Note from our EAWG on Prop 25

There has been a very robust and productive conversation within our chapter this election about proposition 25 and as you are contemplating your own vote, we wanted to pass along some of the positions both from within and outside of our org on this very messy ballot proposition. First, no one really thinks that prop 25 is going to fix our deeply flawed criminal justice system. One of the problems when politics gets refracted through elections is that everything turns into a binary choice and a lot of the nuance and context drops out. At the end of the day, if 25 were to pass, it wouldn't really be a win for anyone since it would keep in place and strengthen the currently used pre-trial custody arrangements, which have known racial biases. On the other hand, if it were to lose it would also not be a win for abolitionists in that it would keep in place and politically strengthen the bail-bonds industry, who would be shielded from future legislative attempts to dismantle their parasitic industry. This ballot measure really shows the limitations of thinking about complex problems like criminal justice reform in binary electoral terms. What is actually needed is a long term fight that will end both cash bail and pretrial detention. This compromised measure is a lose-lose all around and a decision about it should not be solely based on what you think is a better or a worse policy but also on what you think the strategic possibilities for further criminal justice reform and abolitionist organizing are should this prop pass or fail. Viewed as a strategic vote, there are cases to be made on either side. We trust our members to weigh the options and to realize that whether prop 25 wins or loses, the key thing is for people to get involved with organizing around this issue after the election.

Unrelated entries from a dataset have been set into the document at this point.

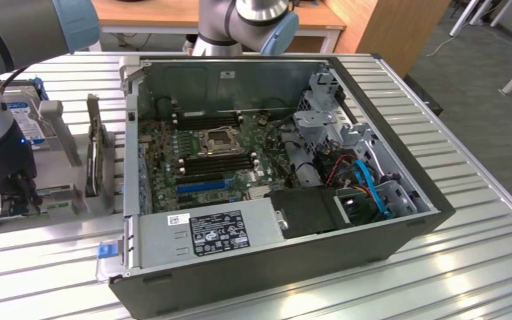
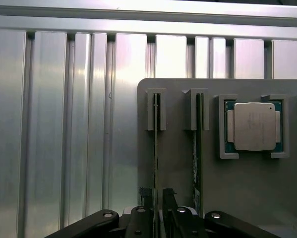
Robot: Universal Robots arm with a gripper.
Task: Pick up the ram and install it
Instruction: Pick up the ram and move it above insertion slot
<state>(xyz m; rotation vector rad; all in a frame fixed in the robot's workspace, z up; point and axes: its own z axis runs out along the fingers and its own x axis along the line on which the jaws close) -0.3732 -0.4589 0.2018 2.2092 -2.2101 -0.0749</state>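
Note:
The ram (image 2: 155, 144) is a slim stick standing on edge in a slot of the grey holder (image 2: 178, 163). A second stick (image 2: 198, 148) stands in the slot beside it. My gripper (image 2: 157, 194) is low over the holder, with its dark fingers (image 2: 146, 201) on either side of the first stick's near end. A narrow gap shows, so it stands open around the stick. In the exterior view the gripper (image 1: 11, 197) is down at the holder, at the exterior view's left of the open computer case (image 1: 399, 227). Inside the case lie black memory slots (image 1: 216, 163).
A square silver processor chip (image 2: 255, 126) sits in its own pocket of the holder. A blue-and-silver hard drive (image 1: 16, 113) stands behind the arm. Upright dark brackets (image 1: 96, 157) stand between the gripper and the case wall. Ribbed metal tabletop (image 2: 54, 124) surrounds the holder.

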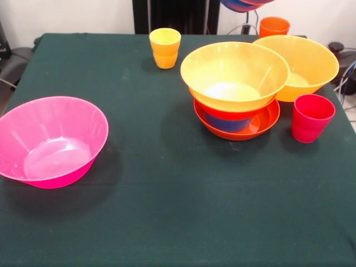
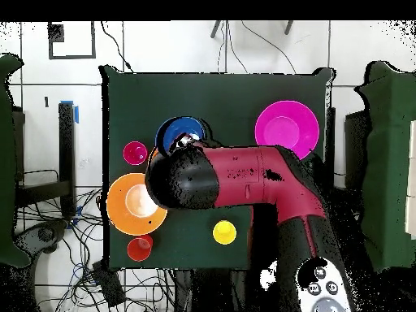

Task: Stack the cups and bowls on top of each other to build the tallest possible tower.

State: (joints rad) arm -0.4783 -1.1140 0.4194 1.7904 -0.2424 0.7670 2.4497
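Pink bowl (image 1: 51, 141) sits alone on the table (image 1: 167, 211), well apart from the tower (image 1: 236, 89). Tower: yellow bowl (image 1: 233, 72) nested over a blue bowl and a red-orange bowl (image 1: 261, 123). Gripper (image 1: 245, 4) shows only at the top edge, carrying a blue bowl; fingers hidden, cannot tell their state. Risk: an off-centre release could slide off. Red cup (image 1: 311, 118) just beside the tower could be knocked over.

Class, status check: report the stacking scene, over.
Gripper: state unreadable. Tower four bowls high, yellow bowl topmost. Blue bowl raised at top edge. Pink bowl alone, unstacked.
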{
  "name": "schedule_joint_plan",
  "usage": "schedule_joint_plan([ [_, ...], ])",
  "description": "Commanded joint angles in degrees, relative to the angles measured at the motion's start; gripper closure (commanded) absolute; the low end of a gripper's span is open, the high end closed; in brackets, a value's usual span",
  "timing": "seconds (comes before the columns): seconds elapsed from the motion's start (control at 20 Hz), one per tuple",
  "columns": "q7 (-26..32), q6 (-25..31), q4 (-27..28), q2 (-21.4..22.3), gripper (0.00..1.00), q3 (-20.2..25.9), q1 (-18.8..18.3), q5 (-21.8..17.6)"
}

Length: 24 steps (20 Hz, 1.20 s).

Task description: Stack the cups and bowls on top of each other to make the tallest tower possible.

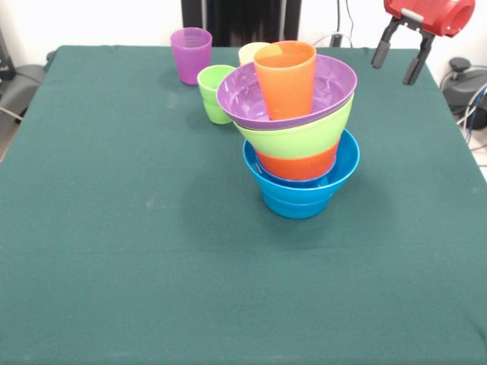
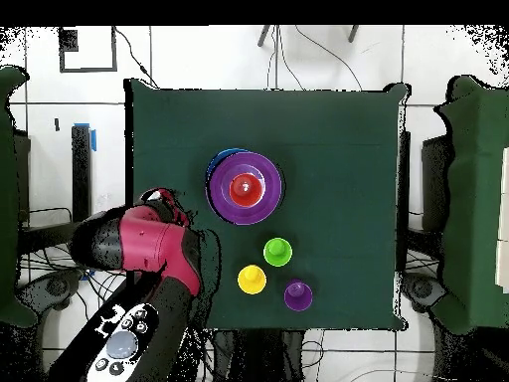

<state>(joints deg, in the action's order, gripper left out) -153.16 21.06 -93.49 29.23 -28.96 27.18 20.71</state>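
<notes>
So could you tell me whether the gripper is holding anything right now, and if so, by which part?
Nothing is held. The gripper hangs open and empty above the table's corner, apart from the tower and the loose cups.

- A robotics lab or test room, not a home.
- A square worktop (image 1: pixel 114 251) under a plain dark green cloth (image 2: pixel 328 129) stands alone on a pale tiled floor (image 2: pixel 179 60).
- A red and black robot arm (image 2: pixel 149 244) reaches over one corner of the worktop.
- Loose cables (image 2: pixel 288 55) trail across the floor tiles, and more wiring (image 1: pixel 473 106) hangs beside the worktop.
- Blue tape (image 2: pixel 91 137) marks the floor.
- Bright plastic cups and bowls (image 1: pixel 297 129) serve as test props.
</notes>
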Motion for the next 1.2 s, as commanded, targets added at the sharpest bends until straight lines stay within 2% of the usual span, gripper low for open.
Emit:
schedule_joint_plan([
  [0.05, -9.2, -2.5, 2.4, -1.9, 0.0, 4.0, 1.0, 1.7],
  [1.2, -9.2, -3.4, 2.7, -2.7, 0.0, 4.2, 0.8, 2.0],
])
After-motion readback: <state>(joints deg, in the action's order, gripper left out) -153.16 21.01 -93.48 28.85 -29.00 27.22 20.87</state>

One other thing to note here. DSA Santa Cruz makes a distinction between things that we have officially endorsed and other types of political positions. For instance, this election our chapter voted on and formally endorsed the following: Kelsey Hill, Sandy Brown and Kayla Kumar for City Council, and Yes on Prop 15. We also voted explicitly NOT to endorse Joe Biden. This means that we as a chapter have collectively decided that all of these things are central to the aims of our chapter. None of the other things on the ballot, including prop 25, have gone through this process and as a chapter we don't have an official "line" on the things we haven't endorsed. Individuals can vote as they will, however to aid these individual decisions our Electoral Working Group had a process to discuss the complexities of this election and out of that came a set of voting recommendations. This message is intended as a continuation of that process of open discussion and debate within DSA about this very important election.